= Jilyaale =

Somalian District

Jilyaale (Somali: Jilyaale; also spelled Jiliale and Giliale) is a historic settlement in Somalia associated with the religious community of Sheikh Hassan Barsane, a Somali Islamic scholar and leader of resistance to Italian colonial rule. Historical sources identify Jiliale as the principal centre of Barsane's jama'a after the community was moved there in 1897 following a shir (assembly).
Modern geographical databases record Jilyaale under the alternative names Jiliale and Giliale.

==History==
===Early religious community===

Jilyaale's historical importance is associated with Sheikh Hassan Barsane and the religious community he led. Barsane was the son of Sheikh Nur Ahmad Omar, who had established a religious centre at Beled Ubaadi, approximately 80 kilometres northwest of Jowhar, during the nineteenth century. The religious establishment founded by Sheikh Nur Ahmad Omar subsequently became associated with the Barsame family and the Gaalje'el community.

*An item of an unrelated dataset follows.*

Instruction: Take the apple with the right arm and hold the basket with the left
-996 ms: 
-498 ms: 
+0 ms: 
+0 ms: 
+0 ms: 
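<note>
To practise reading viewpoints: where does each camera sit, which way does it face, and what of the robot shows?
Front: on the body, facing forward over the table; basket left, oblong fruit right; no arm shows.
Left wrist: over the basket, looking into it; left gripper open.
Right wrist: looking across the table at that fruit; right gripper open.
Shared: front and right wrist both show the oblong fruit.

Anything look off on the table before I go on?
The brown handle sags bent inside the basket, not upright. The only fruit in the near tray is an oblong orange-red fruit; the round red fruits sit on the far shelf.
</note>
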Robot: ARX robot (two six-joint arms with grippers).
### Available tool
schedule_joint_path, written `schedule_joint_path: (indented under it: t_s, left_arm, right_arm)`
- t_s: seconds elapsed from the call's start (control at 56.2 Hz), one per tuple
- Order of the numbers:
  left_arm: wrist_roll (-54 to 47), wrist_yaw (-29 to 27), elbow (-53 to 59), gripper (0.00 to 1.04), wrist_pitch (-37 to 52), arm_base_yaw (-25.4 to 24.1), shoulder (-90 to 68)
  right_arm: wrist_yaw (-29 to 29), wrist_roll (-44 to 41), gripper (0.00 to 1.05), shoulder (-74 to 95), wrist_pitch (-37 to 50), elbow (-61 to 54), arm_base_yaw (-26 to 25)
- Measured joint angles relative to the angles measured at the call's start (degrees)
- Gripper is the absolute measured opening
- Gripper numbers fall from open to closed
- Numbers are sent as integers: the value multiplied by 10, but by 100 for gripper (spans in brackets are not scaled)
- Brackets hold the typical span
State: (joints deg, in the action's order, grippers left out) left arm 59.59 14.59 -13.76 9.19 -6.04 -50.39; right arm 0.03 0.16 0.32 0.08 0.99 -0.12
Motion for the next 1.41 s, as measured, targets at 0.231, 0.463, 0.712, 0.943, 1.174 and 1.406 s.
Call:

Barsane travelled to Mecca to perform the Hajj in the late 1880s. During his time he came into contact with scholars associated with the Salihiyya religious order, including Sheikh Muhammad ibn Salah al-Rashid. He also encountered Muhammad Guleed, a Somali scholar associated with the spread of the Salihiyya tradition in the Somali territories.

After returning to Somalia, Barsane established the Jama'a Mubarak Belet Karim near the wells of El Dheere in 1890. The settlement developed into a religious community centred on Islamic teaching and communal organisation under his leadership.

In 1897, following a shir, Barsane and his followers moved the jama'a to Jiliale. Mukhtar describes the relocation as a movement from a predominantly pastoral area of the Upper Shabelle valley to an agricultural area of the Lower Shabelle valley.

The relocation established Jiliale as the principal centre of Barsane's religious community. From Jiliale, the jama'a subsequently developed into a community with both religious and political dimensions and became associated with opposition to the expanding influence of European colonial powers in southern Somalia.